The technology also has intriguing potential in DNA forensics, even without the presence of other physical samples.
British researchers succeeded in extracting environmental DNA (eDNA) from the air, opening up more possibilities for identifying microbes, pathogen, pollens and fungal spores; mapping disease transmission; and establishing more accurate social distancing guidelines during the COVID-19 pandemic. The technology also has intriguing potential in DNA forensics, even without the presence of other physical samples.
This study from researchers at Queen Mary University of London provides “proof of concept that we can collect, extract and analyze airDNA using readily available tools and analysis pipeline,” with sampling times as short as five minutes, according to the research paper. The paper appeared recently in PeerJ, an open access peer-reviewed journal covering life, biology, medicine, and environmental sciences.
Lead researcher Elizabeth L. Clare has, as she said, “a background working with bats in remote places.” Co-lead Chris Faulkes has expertise in burrowing animals.
“We thought we could use this to assess what animals were present in a cave or burrow when we couldn’t easily see or capture them,” Clare said in an online discussion of the work.
Traditionally in the environmental field, the paper notes, “eDNA is increasingly being used for bio-surveillance, species occupancy studies, and the detection of endangered and invasive species, particularly in aquatic ecosystems. Assay development has focused on single species qPCR for targets of interest.”
Clare and colleagues’ work notably expands those applications, with potential opportunities for human-focused biotech companies and for public health.
In forensics, airDNA could enable recovery of forensic traces of recent activity “even when no physical traces (such as blood or hair) have been left, for non-invasive DNA collection or in forensic anthropology,” the paper noted.
In the human health arena, it could “help us map the transmission of infectious diseases or allergen, for example,” Clare said, by identifying microbes, pathogen, pollens and fungal spores from the air.
With development, the technology also has potential to serve as an early warning system, similar to the Biological Aerosol Sentry and Information System (BASIS) developed at Los Alamos National Laboratory and deployed in several metropolitan areas in 2003.
Currently, it could help refine social distancing guidelines.
“The key is determining what concentration of viable viral particles is sufficient to constitute an infectious dose and over what distance that volume can be delivered,” the authors wrote.
Methods similar to those used by Clare and colleagues may be used to quantify specific targets and thereby to define more accurate safety guidelines.
The team performed the airDNA tests in a dedicated animal housing room that for more than one year had contained only naked mole rats (Heterocephalus glaber). The 225 animals were housed in 15 colonies in the 4m x 3m room.
The test began by “sucking air through a filter from the artificial burrows of naked mole rats and then in the room where the burrows are housed,” Clare said. “We then extracted eDNA from the filters.”
The DNA was amplified using primers designed for mammals, targeting the 16S mitochondrial region. Another set of DNA from the same filters was amplified using vertebrate primers commonly used to with aquatic eDNA, targeting the 12S mitochondrial region. Because amplification was greatest when using the mammalian primers, only those were sequenced.
“We sequenced a piece of DNA and compared that to reference samples. This let us identify the naked mole rats, and also humans who cared for them,” Clare said.
In the four samples sequenced, only the one taken from the room was clear. It was 100% human. The other three showed competing DNA signals, as expected. All the bases that could be called, however, were identical to those of the mole rat reference DNA. A handful of samples from the facility room also detected dog DNA, the paper noted.

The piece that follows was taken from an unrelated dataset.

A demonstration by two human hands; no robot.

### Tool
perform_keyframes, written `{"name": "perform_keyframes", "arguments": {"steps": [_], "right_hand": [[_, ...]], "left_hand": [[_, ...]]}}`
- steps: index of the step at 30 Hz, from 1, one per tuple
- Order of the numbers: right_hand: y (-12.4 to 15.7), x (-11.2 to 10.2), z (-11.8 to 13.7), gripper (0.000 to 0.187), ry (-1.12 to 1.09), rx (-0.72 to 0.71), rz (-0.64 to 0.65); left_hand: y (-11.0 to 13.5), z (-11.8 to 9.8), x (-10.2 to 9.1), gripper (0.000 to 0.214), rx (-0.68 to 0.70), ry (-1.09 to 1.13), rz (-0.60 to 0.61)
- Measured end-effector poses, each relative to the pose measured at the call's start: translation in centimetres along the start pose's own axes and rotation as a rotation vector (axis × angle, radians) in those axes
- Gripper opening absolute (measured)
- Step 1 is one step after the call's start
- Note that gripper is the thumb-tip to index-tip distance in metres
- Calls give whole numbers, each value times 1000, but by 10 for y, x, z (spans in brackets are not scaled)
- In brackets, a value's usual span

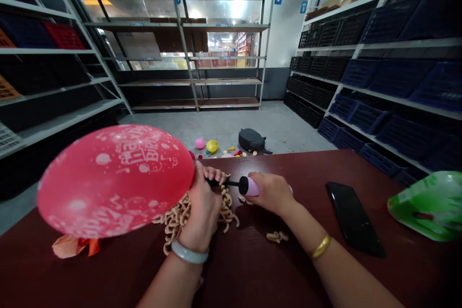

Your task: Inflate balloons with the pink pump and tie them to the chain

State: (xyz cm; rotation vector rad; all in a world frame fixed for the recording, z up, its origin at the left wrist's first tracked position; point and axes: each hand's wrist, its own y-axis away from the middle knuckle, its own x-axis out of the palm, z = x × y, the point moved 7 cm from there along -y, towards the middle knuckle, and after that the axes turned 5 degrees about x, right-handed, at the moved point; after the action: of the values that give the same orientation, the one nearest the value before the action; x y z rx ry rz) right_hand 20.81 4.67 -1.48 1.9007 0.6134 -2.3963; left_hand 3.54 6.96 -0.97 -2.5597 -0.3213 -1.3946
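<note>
A red balloon (119, 178) with white printed lettering is blown up large at the left, its neck end at my left hand (205, 197). That hand is closed around the balloon's neck and the black nozzle end of a hand pump. My right hand (270, 190) grips the pump's pale purple body (253, 186), and a dark rod (233, 183) shows between the two hands. Beneath my left hand lies a heap of curled, tan snack pieces (180, 216). A few more pieces (277, 236) rest near my right forearm. How the balloon's neck sits on the nozzle is hidden by my fingers.
The dark red table (249, 269) also bears a black phone (353, 216), a green bag (429, 204) and limp orange balloons (74, 245). On the floor beyond are a yellow balloon (212, 146), a pink balloon (199, 143) and a grey backpack (251, 139). Shelves (195, 94) stand around.
</note>
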Motion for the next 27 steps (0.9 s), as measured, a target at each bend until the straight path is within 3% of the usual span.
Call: {"name": "perform_keyframes", "arguments": {"steps": [5,8,15,20,24,27], "right_hand": [[-4,-4,-18,37,55,13,-14],[-4,-9,-23,36,77,18,-32],[2,-9,-5,42,89,12,-30],[7,-7,13,35,27,13,-34],[7,-5,13,32,2,4,-4],[4,0,8,32,2,3,27]], "left_hand": [[-29,-53,-14,42,120,40,12],[-30,-60,-14,42,141,70,37],[-5,-12,-3,44,63,44,9],[17,27,7,44,-29,23,19],[24,39,6,45,-42,5,-2],[17,35,0,46,-45,7,-23]]}}
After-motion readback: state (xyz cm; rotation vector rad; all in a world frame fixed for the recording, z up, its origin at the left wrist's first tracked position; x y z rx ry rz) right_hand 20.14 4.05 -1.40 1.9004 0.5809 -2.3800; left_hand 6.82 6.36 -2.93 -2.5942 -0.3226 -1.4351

“We found the naked mole rat DNA where we expected in the burrows, but also in the room, which shows the DNA is moving away from the source,” she said.
Finding human DNA mixed in with the naked mole rat DNA samples was unanticipated, and the team at first considered it a contaminant.
“Then we realized it opened some interesting questions about how this could be used,” Clare added. “We’re discussing what we can do with this technology.”
The biggest challenge to applying this research is determining the optimal size of the space to be monitored to return actionable results.
“The potential is that air DNA extracted in large spaces might be too dilute for detection…” she said, possibly mixing into a “meaningless soup.”
That has proven not to be the case in aquatic environments, which gives the researchers hope. None-the-less, it ultimately may be most effective in smaller spaces.
The team’s initial applications likely will be to monitor species in the wild without disturbing them by getting too close, and possibly as a tool to measure biodiversity. Currently, the researchers are working to determine how far airborne DNA can travel and how large the space can be for the technology to detect the animal.